Album Review: Rangda – False Flag

[Drag City; 2010]

False Flag is the first recorded collaboration between three of the premier players on the alternative music circuit: guitarists Sir Richard Bishop and Ben Chasny, and drummer Chris Corsano. Now a solo artist, Bishop spent over twenty five years recording with his brother Alan as the Ethnic-improv duo Sun City Girls. Chasny is a member of Santa Cruz psych-rockers Comets On Fire, but his primary concern is his folky solo project Six Organs Of Admittance. Corsano is a world-renowned free percussionist who has worked with Vibracathedral Orchestra, Thurston Moore, Keiji Haino and Bjork among others. Naming themselves after a child-eating Balinese demon queen, the trio finally convened after years of planning in late 2009 and recorded this album the day after playing their first improvised show together.
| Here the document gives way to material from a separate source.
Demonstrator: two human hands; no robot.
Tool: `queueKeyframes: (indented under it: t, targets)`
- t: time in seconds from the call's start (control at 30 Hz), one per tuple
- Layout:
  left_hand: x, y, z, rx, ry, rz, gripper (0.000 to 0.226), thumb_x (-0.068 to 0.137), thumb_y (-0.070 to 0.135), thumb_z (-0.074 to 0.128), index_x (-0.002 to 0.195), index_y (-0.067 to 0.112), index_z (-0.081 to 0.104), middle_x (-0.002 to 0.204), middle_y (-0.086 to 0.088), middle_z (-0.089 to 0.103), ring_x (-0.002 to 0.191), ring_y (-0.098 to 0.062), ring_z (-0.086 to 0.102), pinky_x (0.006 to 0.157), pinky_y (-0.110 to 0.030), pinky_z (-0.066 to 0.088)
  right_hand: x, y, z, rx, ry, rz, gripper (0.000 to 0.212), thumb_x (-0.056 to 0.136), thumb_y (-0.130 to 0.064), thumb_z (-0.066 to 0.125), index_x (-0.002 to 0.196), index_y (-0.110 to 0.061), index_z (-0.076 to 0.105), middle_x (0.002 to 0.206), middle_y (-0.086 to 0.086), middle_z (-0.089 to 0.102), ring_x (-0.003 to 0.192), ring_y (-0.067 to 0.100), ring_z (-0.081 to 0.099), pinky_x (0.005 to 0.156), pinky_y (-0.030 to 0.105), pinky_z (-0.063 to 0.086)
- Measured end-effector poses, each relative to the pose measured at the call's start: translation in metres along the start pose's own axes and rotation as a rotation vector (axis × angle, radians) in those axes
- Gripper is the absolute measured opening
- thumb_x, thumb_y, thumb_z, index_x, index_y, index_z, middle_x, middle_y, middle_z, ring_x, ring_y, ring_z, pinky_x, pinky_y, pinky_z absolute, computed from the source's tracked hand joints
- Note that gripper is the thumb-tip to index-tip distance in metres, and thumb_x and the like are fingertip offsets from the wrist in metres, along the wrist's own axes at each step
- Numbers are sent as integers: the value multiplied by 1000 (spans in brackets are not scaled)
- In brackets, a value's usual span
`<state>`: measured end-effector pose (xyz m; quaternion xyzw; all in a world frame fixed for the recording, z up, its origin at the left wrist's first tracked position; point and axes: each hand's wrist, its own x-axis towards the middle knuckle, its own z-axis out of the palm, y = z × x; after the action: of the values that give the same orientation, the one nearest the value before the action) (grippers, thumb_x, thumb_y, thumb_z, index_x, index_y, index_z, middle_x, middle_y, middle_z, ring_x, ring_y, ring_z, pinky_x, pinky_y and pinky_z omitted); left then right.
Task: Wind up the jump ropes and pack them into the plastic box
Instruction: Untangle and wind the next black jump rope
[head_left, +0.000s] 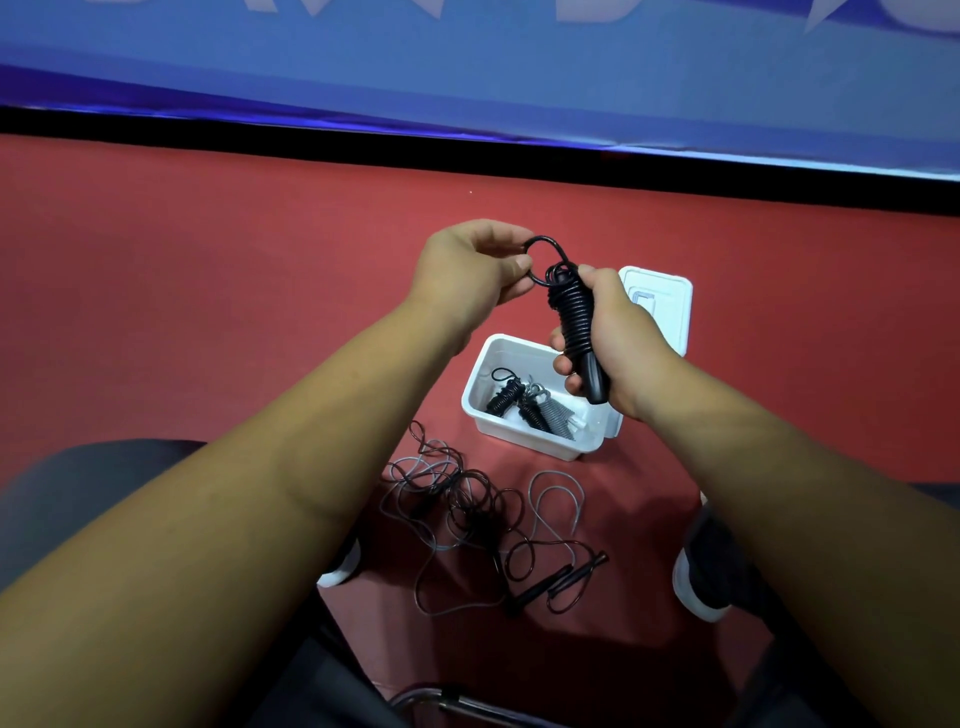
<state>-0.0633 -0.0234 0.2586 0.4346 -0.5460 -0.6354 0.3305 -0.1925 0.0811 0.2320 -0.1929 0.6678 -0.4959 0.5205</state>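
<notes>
Between 2 shoes (340, 569), loose jump ropes (467, 509) lie tangled on the red floor (208, 312). Just beyond, an open white plastic box (471, 400) holds wound rope bundles (524, 402). Above it, the right hand (618, 338) grips a coiled black jump rope (574, 317) around its handles, while the left hand (467, 265) pinches its free loop. Behind lies the box lid (672, 306).

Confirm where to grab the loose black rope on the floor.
Take the two black handles, lying side by side at the near right edge of the tangle. Come straight down, fingers across their width. They are rigid, flat on the floor and clear of the loops; the cord itself lies in overlapping coils that would likely drag.
</notes>
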Motion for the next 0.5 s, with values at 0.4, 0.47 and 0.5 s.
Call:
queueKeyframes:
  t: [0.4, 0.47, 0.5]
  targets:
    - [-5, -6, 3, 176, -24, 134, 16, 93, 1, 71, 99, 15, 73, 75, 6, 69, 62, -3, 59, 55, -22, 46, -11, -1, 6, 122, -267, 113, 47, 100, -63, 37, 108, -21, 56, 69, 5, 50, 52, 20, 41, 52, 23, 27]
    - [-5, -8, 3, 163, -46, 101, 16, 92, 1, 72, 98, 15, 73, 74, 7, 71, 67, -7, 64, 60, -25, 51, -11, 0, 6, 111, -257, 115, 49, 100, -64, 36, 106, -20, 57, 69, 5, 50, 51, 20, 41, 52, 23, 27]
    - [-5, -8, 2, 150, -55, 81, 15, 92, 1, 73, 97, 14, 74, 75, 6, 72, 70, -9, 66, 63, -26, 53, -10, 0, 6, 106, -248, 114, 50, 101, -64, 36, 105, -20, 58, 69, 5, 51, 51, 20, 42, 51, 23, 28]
Brief opener “Waldorf Hysteria” bursts out with all guns blazing, Chasny and Bishop tearing trebly surf licks and thrashing metallic squall from their guitars while Corsano unleashes a series of thunderous drum rolls on every corner of his kit. The following “Bull Lore” recalls some lost Morricone theme, as tackled by Mogwai or Godspeed! You Black Emperor, and whilst the twanging guitars are evidently rooted in spaghetti westerns, it’s doomy minor-key atmospherics and creeping pace suggest a lucrative possible future for the group scoring horror movies.
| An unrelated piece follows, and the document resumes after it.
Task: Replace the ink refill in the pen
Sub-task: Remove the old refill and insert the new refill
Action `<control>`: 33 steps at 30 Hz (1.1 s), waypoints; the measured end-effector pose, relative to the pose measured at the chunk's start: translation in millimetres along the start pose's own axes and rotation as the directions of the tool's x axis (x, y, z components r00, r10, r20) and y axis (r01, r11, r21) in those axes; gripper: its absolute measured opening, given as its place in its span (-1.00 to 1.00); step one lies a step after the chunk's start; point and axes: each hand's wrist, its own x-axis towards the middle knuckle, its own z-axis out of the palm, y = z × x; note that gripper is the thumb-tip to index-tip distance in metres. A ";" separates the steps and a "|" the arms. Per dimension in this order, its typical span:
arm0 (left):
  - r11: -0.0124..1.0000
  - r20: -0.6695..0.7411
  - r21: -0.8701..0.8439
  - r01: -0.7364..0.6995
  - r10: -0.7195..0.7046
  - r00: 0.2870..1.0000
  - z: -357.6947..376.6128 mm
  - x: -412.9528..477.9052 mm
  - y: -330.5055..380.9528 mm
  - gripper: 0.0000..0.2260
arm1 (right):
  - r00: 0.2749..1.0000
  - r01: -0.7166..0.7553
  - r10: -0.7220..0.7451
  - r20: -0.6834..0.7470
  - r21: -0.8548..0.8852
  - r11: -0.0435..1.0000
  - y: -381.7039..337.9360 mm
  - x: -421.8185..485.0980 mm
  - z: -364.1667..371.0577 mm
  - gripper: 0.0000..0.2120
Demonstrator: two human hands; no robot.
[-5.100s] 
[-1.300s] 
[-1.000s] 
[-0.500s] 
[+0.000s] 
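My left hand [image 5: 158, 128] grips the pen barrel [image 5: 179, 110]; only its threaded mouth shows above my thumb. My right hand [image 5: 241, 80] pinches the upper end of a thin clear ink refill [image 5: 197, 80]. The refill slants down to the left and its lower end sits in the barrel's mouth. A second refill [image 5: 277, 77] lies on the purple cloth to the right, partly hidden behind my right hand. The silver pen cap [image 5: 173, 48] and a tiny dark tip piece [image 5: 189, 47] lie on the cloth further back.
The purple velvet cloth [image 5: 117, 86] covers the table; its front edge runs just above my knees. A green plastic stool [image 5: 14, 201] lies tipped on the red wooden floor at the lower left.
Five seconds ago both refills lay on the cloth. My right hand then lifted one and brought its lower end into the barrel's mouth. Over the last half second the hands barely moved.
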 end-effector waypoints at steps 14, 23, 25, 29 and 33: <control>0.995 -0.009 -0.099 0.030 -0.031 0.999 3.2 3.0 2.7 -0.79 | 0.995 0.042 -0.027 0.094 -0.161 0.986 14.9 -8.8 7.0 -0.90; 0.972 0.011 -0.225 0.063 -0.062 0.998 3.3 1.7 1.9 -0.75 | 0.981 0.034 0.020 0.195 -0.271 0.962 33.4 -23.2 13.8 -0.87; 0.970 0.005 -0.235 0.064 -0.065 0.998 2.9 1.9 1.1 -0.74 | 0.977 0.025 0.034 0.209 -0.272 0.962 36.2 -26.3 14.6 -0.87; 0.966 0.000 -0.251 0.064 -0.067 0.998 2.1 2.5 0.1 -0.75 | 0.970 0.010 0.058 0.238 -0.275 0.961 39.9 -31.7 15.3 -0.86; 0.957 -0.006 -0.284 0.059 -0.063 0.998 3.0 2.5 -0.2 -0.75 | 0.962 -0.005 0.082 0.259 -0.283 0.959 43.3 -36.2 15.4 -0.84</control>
“Fist Family” is essentially a showcase for Corsano. Sure, it begins with both guitars squalling in unison like police sirens, but from the moment Corsano enters the fray it’s all about the drums. Previously known to inventively incorporate anything from gamelan percussion to saxophone mouthpieces into his playing, on False Flag Corsano is limited to a regular kit, but that doesn’t prevent him making as much noise as a man with twice his number of limbs. Arms and legs flailing in all directions, the drummer rolls unrelentingly for over seven minutes; it’s as impressive as it is raucous.

“Sarcopagi” and “Serrated Edges” demonstrate the polar opposites of the group’s sound; the former is probably the album’s most linear track, a mournful guitar duet (with Corsano demonstrating surprising restraint in his gentle brush-work) that builds to an emotional climax. The latter is a harsh, stop-start affair described pretty accurately by it’s title. It breaks down halfway through into a Derek Bailey-inspired mess of harmonics and metallic string scraping, before crashing back into overdriven noise.

Fifteen minute closer “Plain Of Jars” starts off as a more meditative, eastern style raga, fluttering guitars weaving together like the Tom Verlaine/Richard Lloyd partnership that illuminated Television’s Marquee Moon, or something from the Live/Dead album. Five minutes in, someone breaks the spell with a minor chord and for a moment, everything teeters on the edge of collapse until the group suddenly slip back into the original key. The finale of the piece contains the album’s only reminder of the precarious nature of live improvisation: a single descending guitar riff emerges, and the second guitar joins in momentarily before dropping suddenly out of the mix, as if unsure what to do. Corsano also struggles to find a rhythm or pace to match, and ends up just soloing wildly, with the other guitar following suit; eventually they share a psychic moment and fall back together for an all too brief reprise. It’s a fitting end to such a wildly unpredictable display of three elementally impressive talents.